Indox Data Extraction

Project description

IndoxMiner

IndoxMiner is a powerful Python library for extracting structured information from unstructured text and documents using Large Language Models (LLM). It provides a flexible schema-based approach to define and validate the information you want to extract.

Features

  • 🔍 Extract structured data from text and PDFs
  • 📄 Support for multiple document formats
  • 🔧 Customizable extraction schemas
  • ✅ Built-in validation rules
  • 📊 Easy conversion to pandas DataFrames
  • 🤖 Integration with OpenAI models
  • 🎯 Type-safe field definitions
  • 🔄 Async support for better performance

Installation

pip install indoxminer

Quick Start

Basic Text Extraction

from indoxminer import (
    ExtractorSchema,
    Field,
    FieldType,
    ValidationRule,
    OutputFormat,
    Extractor,
    OpenAi
)

# Initialize OpenAI
llm_extractor = OpenAi(api_key="your-api-key", model="gpt-4-mini")

# Define extraction schema
schema = ExtractorSchema(
    fields=[
        Field(
            name="product_name",
            description="Product name",
            field_type=FieldType.STRING,
            rules=ValidationRule(min_length=2)
        ),
        Field(
            name="price",
            description="Price in USD",
            field_type=FieldType.FLOAT,
            rules=ValidationRule(min_value=0)
        )
    ]
)

# Create extractor
extractor = Extractor(llm=llm_extractor, schema=schema)

# Extract information
text = """
MacBook Pro 16-inch with M2 chip
Price: $2,399.99
In stock: Yes
"""
result = await extractor.extract(text)

# Convert to DataFrame
df = extractor.to_dataframe(result)

PDF Document Processing

from indoxminer import DocumentProcessor, ProcessingConfig

# Initialize document processor
processor = DocumentProcessor(["invoice.pdf"])
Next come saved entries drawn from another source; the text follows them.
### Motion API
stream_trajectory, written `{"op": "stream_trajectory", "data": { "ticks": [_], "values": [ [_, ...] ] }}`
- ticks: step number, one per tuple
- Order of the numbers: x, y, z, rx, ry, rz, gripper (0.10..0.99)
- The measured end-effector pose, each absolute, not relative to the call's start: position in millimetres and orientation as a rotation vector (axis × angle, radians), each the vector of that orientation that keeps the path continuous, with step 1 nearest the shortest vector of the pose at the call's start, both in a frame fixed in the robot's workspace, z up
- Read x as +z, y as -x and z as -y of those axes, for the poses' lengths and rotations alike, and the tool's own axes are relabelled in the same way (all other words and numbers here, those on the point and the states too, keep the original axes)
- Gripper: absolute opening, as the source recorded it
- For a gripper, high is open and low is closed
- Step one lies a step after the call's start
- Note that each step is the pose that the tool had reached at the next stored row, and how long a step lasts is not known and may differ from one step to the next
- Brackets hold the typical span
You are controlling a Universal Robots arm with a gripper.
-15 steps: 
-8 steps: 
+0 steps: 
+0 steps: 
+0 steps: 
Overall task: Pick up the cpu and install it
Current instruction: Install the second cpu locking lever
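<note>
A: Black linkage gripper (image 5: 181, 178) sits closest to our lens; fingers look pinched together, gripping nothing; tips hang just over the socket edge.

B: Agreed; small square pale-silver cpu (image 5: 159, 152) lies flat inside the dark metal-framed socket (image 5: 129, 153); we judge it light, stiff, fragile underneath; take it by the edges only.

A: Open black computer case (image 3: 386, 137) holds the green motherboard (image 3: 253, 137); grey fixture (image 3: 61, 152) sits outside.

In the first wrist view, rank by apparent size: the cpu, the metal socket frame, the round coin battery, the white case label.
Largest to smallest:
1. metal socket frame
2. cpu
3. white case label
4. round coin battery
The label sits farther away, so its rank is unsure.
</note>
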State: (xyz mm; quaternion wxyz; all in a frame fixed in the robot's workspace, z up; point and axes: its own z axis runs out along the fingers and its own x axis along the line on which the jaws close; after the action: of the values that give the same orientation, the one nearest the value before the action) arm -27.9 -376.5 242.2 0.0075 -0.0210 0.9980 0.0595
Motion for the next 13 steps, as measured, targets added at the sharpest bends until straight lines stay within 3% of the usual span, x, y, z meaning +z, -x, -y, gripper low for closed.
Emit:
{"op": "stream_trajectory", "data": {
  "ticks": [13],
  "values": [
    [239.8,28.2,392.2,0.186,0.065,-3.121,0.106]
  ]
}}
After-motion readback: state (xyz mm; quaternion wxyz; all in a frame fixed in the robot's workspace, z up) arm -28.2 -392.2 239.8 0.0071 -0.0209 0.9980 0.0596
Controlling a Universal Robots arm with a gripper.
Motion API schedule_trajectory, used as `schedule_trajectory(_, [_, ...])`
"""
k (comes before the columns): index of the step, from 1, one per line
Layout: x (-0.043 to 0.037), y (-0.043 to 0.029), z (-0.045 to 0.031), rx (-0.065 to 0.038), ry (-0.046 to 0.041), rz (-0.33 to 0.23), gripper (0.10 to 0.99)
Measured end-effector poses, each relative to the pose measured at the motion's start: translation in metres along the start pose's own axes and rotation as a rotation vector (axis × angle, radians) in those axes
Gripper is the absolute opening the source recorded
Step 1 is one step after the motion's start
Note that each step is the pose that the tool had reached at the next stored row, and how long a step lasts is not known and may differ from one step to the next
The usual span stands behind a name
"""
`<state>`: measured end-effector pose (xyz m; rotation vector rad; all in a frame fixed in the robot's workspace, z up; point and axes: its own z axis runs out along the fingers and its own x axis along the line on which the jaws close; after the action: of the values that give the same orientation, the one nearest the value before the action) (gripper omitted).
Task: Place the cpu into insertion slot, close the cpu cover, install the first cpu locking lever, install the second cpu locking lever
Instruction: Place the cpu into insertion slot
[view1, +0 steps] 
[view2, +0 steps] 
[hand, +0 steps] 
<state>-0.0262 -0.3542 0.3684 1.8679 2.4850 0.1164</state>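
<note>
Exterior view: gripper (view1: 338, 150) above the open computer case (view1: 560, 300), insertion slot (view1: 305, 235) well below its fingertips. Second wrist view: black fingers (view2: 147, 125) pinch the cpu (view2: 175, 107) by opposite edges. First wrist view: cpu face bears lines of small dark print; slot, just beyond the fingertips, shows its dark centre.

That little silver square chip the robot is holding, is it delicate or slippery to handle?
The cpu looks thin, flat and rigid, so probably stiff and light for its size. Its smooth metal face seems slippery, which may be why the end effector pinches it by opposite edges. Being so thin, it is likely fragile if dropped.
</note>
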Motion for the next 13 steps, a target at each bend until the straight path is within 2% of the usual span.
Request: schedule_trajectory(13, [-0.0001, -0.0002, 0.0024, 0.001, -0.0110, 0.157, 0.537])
# Process documents with configuration
documents = processor.process(
    config=ProcessingConfig(
        hi_res_pdf=True
    )
)

# Define complex schema
schema = ExtractorSchema(
    fields=[
        Field(
            name="bill_to",
            description="Bill To",
            field_type=FieldType.STRING,
            rules=ValidationRule(min_length=2)
        ),
        Field(
            name="date",
            description="date",
            field_type=FieldType.DATE,
        ),
        Field(
            name="amount",
            description="price in usd",
            field_type=FieldType.FLOAT,
        ),
    ],
    output_format=OutputFormat.JSON
)

# Extract information
results = await extractor.extract(documents)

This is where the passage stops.